What is expected: Pictures stay out, but every line of the data is copied exactly.

Available data:
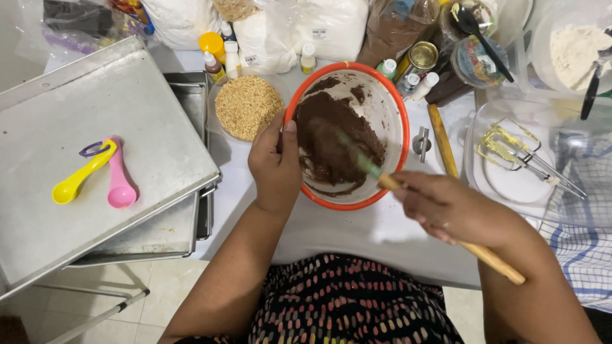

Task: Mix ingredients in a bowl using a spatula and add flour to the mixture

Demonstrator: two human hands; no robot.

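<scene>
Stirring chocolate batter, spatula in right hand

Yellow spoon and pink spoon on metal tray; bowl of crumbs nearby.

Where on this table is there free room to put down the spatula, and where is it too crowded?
Free: the baking tray right of the measuring spoons, and the white table strip between the orange bowl and the person's body. Crowded: behind the bowl, among small bottles and bags.
</scene>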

Answer to this task:
Task: Mix ingredients in a bowl using a spatula and add flour to the mixture

Demonstrator: two human hands; no robot.

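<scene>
Stirring chocolate batter, spatula in right hand

Yellow spoon and pink spoon on metal tray; bowl of crumbs nearby.

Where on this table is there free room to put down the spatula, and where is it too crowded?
Free: the baking tray right of the measuring spoons, and the white table strip between the orange bowl and the person's body. Crowded: behind the bowl, among small bottles and bags.
</scene>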

The response to this exercise is now finished.